Designing high purity water systems for biopharmaceutical manufacturing requires a deep understanding of cGMP processes and regulatory standards for water grades, including RO/DI, Purified Water (PW), and Water for Injection (WFI). Based on the characteristics of incoming water, EwingCole engineers select and integrate appropriate preprocessing technologies—such as multimedia filtration, activated carbon, water softening, reverse osmosis, ion exchange, UV light, ozone treatment, and cartridge filtration—to meet purity specifications. For parenteral drug production and other applications requiring USP WFI, we design systems utilizing Multi-Effect Distillation (MED) or Vapor Compression Distillation for reliable, large-scale output.

Our team uses advanced hydraulic modeling tools to accurately size storage, pumps, and distribution networks for PW and WFI systems. We design complete loop systems—including hot, cold, and ambient configurations—with sanitization strategies tailored to each facility’s process needs. These systems may include return-to-tank and return-to-pump configurations, point-of-use heat exchangers, and plant-wide water balancing. EwingCole delivers high-performing water infrastructure that ensures purity, reliability, and long-term compliance across a wide range of manufacturing environments.

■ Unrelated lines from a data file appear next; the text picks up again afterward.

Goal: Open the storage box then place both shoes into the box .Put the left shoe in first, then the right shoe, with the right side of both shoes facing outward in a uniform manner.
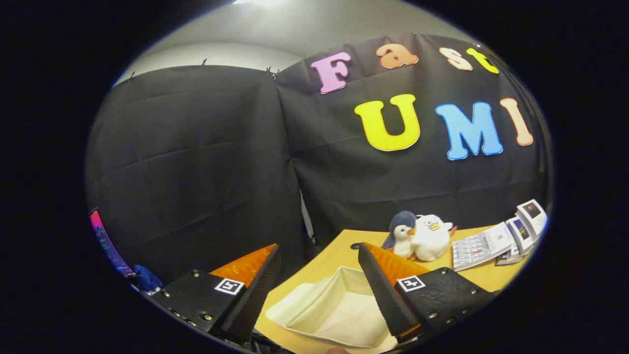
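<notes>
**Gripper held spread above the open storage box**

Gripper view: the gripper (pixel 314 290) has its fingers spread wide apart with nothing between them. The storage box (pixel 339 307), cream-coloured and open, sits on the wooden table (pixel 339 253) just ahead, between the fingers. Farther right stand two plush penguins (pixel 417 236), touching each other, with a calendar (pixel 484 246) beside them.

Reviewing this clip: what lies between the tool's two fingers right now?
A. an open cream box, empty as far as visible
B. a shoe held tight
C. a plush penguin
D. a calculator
A: the tool is open, and the cream storage box on the wooden table shows no shoe inside.
</notes>
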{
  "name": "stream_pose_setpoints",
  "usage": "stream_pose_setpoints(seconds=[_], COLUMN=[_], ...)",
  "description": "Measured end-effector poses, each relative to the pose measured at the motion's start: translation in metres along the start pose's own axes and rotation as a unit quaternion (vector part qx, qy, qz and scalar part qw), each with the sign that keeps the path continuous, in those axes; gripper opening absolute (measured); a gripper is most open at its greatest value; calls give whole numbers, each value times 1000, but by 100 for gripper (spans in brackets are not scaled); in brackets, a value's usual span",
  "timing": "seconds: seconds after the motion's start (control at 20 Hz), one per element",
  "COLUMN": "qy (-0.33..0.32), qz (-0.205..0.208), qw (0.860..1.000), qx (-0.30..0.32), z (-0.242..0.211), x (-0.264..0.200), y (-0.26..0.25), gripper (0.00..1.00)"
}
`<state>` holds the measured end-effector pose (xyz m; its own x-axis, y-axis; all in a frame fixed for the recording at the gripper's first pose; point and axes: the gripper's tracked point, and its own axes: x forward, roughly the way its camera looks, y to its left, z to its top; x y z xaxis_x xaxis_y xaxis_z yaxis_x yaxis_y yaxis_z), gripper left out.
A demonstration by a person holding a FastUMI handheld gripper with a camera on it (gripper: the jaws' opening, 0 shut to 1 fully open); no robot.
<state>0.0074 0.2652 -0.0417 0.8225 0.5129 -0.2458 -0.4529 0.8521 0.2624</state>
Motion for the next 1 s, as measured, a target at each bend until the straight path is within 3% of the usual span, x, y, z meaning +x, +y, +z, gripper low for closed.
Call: stream_pose_setpoints(seconds=[0.55, 1.0], qy=[19, 92], qz=[-132, -171], qw=[991, 981], qx=[-32, 10], z=[-38, -114], x=[-51, -73], y=[-141, -207], gripper=[98, 98])
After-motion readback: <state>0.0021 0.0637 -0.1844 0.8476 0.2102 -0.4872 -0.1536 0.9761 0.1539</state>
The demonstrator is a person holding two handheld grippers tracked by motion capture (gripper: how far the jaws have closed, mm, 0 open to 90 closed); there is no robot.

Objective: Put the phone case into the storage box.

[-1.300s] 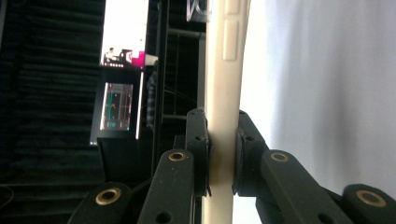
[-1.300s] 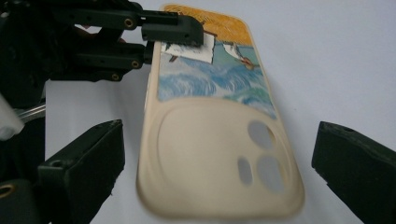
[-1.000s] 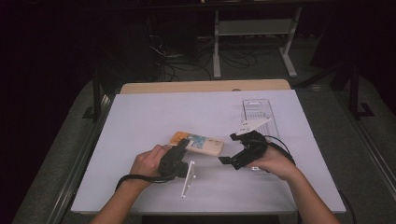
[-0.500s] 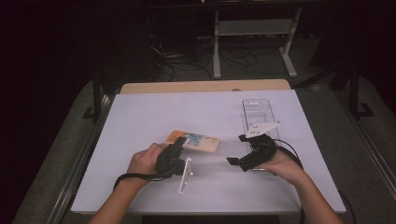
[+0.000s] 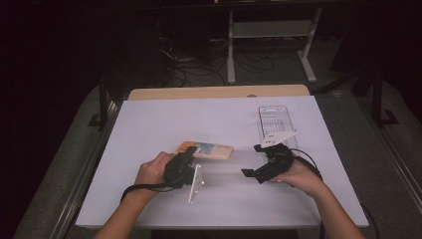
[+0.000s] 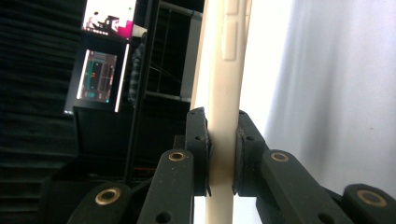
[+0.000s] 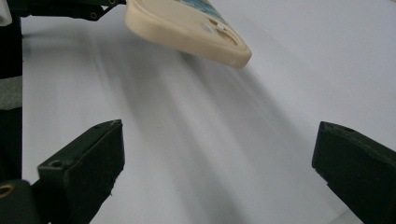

EwingCole has extensive experience designing safe, code-compliant systems for the handling, storage, and distribution of solvents and other hazardous materials used in biopharmaceutical manufacturing. Our multidisciplinary team—including process, electrical, structural, and fire protection engineers—works closely with clients to understand their solvent requirements and apply the latest NFPA, OSHA, and Factory Mutual guidelines. Early planning focuses on identifying material types, quantities, hazard classifications, fire ratings (NFPA 30), and electrical area classifications (NFPA 497), as well as building code allowances for flammable material limits.

We design systems to address critical fire and explosion risks, particularly during loading, unloading, and transfer operations. Proper grounding systems are essential to prevent static discharge, with electrical resistance kept below 10 ohms as defined by NFPA 77 and API RP 2003. These principles also guide our approach to downstream waste collection and vapor control. Our team has designed regenerative thermal oxidizers (RTOs), distillation systems, and solvent recovery technologies—including azeotrope separation—based on detailed mass balance analyses to ensure safety, compliance, and operational efficiency throughout the entire solvent lifecycle.